Ao longo do tempo a humanidade evoluiu muito como sociedade, e as contribuições de Locke sobre liberdade e direito à propriedade foram fundamentais para essa evolução. Contudo, em alguns casos, como o do direito à propriedade através do trabalho visando o "melhoramento" da terra defendido por Locke, foi excludente. Nesse sentido, ainda não fomos capazes de encontrar ou aplicar estratégias que possibilitem às pessoas o direito básico que é o acesso a terra e alimentação. Talvez a definição de Maquiavel sobre a natureza do Homem que o considera um ser ávido de lucro e poder, ingrato e egoísta, sejam muito pertinentes na atualidade. E, por fim, não se trata de ser contra ou a favor de adaptar novas tecnologias nos sistemas produtivos, ou ser contra as liberdades de direito de propriedade, se trata de analisar e discutir um sistema econômico estrutural que é excludente e opressor com o Homem e com a Natureza. 


Referências


BORRAS Jr. S; KAY, C; GÓMEZ, S; WILKINSON, J. Acaparamiento de tierras y acumulación capitalista: aspectos clave en América Latina. Revista Interdisciplinaria de Estudios Agrarios Nº 38 - 1er semestre. 2013.


ELIAS, D. O alimento-mercadoria e a fome no Brasil. Boletim Goiano de Geografia. v. 41: .e69103. DOI. 10.5216/BGG.v41.69103. Disponível em: https://www.revistas.ufg.br/bgg/article/view/69103/36944. Acesso em: 20 set. 2021.


LOCKE, J. Two treatises of government. Disponível em: www.gutenberg.org/files/7370/7370-h/7370-h.htm. Aceso em. 21/09/2021.


MELLO, L. I. A. John Locke e o individualismo liberal. In.WEFFOR, F. C (Org.). Os clássicos da política. São Paulo; Editora Ática, 2001, 1 volume.


POLANYI, K. A grande transformação: as origens da nossa época. Rio de Janeiro; Campus, 1980, 7ª edição.
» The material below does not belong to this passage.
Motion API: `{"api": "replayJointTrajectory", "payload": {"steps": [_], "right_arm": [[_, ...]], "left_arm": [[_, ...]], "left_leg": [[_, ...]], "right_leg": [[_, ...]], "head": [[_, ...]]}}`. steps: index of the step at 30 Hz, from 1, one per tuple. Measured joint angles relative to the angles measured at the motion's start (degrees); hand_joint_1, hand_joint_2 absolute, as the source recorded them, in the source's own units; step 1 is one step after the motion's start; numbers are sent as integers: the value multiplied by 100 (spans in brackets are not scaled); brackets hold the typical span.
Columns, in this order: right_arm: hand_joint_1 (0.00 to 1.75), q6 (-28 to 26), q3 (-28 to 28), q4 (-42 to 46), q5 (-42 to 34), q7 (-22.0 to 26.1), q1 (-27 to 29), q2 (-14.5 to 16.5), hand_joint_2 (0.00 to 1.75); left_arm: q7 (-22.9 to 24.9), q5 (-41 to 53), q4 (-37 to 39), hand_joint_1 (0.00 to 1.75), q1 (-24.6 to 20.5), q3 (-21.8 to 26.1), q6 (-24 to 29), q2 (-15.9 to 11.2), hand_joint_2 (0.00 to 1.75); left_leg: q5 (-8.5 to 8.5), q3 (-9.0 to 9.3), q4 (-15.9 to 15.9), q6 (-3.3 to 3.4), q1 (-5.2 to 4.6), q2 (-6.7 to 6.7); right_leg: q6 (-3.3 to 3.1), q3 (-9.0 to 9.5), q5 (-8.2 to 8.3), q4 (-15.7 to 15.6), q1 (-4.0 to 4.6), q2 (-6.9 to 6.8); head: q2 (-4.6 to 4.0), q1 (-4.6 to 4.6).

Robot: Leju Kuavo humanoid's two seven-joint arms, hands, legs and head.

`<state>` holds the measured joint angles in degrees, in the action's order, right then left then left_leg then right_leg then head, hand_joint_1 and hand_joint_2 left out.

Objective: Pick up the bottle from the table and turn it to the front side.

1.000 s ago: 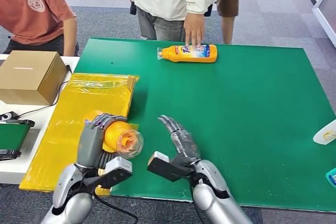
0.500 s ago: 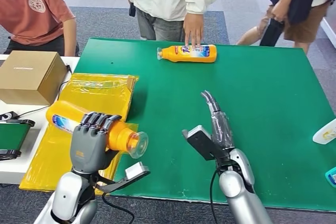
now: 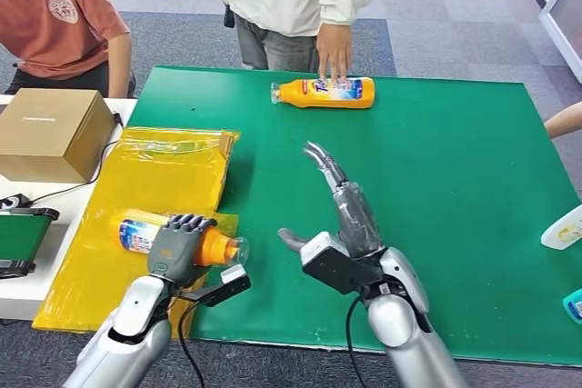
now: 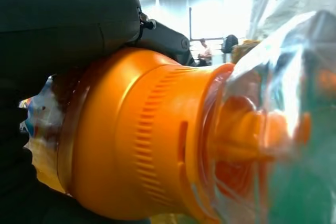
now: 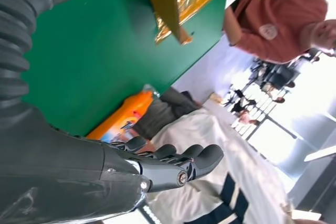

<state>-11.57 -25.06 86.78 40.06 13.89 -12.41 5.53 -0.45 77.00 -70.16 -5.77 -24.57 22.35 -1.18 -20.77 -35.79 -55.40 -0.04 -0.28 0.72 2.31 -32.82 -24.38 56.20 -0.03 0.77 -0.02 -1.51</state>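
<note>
Green worktop (image 3: 426, 215) fills most of the head view, grey carpet beyond it. Yellow plastic sheet (image 3: 157, 170) overlaps its left edge, with a cardboard box (image 3: 51, 132) at upper left on a white side table.

Left robot hand (image 3: 177, 247), lower left of frame, grips the bottle (image 3: 147, 232) around its orange shoulder near the neck. Bottle lies roughly horizontal over the yellow sheet, clear cap pointing right, label end pointing left. Left wrist view: the orange ribbed neck (image 4: 158, 135) is close up, dark fingers (image 4: 79, 19) wrapped over it.

Right robot hand (image 3: 343, 211), lower centre, holds nothing: fingers extended and apart, pointing up-frame over the bare green.

Second orange bottle (image 3: 324, 92) lies on its side at top centre of the worktop, cap to the left; a person's hand (image 3: 334, 50) rests its fingertips on it. Another person in a red shirt (image 3: 55, 15) is at upper left.
</note>
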Motion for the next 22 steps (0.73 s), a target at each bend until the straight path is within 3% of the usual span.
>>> {"api": "replayJointTrajectory", "payload": {"steps": [22], "right_arm": [[0,17,-159,-63,-1,-67,283,-22,175]], "left_arm": [[367,247,-240,0,540,351,202,48,175]], "left_leg": [[-1,0,0,0,1,0]], "right_leg": [[-1,1,0,0,1,0]], "head": [[1,1]]}}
WOOD, E. M. As origens agrárias do capitalismo. Monthly Review. v, 50. n, 3. 1998

[1]  Graduando em Relações Internacionais/FURG e Doutorando em Desenvolvimento Rural/UFRGS. E-mail: darandadarwin@ufrgs.br
[2] Ações de captura e controle sobre extensões relativamente vastas de terras e outros recursos, através de uma variedade de mecanismos e modalidades, envolvendo capital de grande escala que, atuando em modalidades extrativistas, seja respondendo a fins nacionais ou internacionais, busca responder à convergência da crise alimentar, energética e financeira, as necessidades de mitigação das alterações climáticas e da procura de recursos pelos novos núcleos de capital global (Borras et al., 2013, p. 82).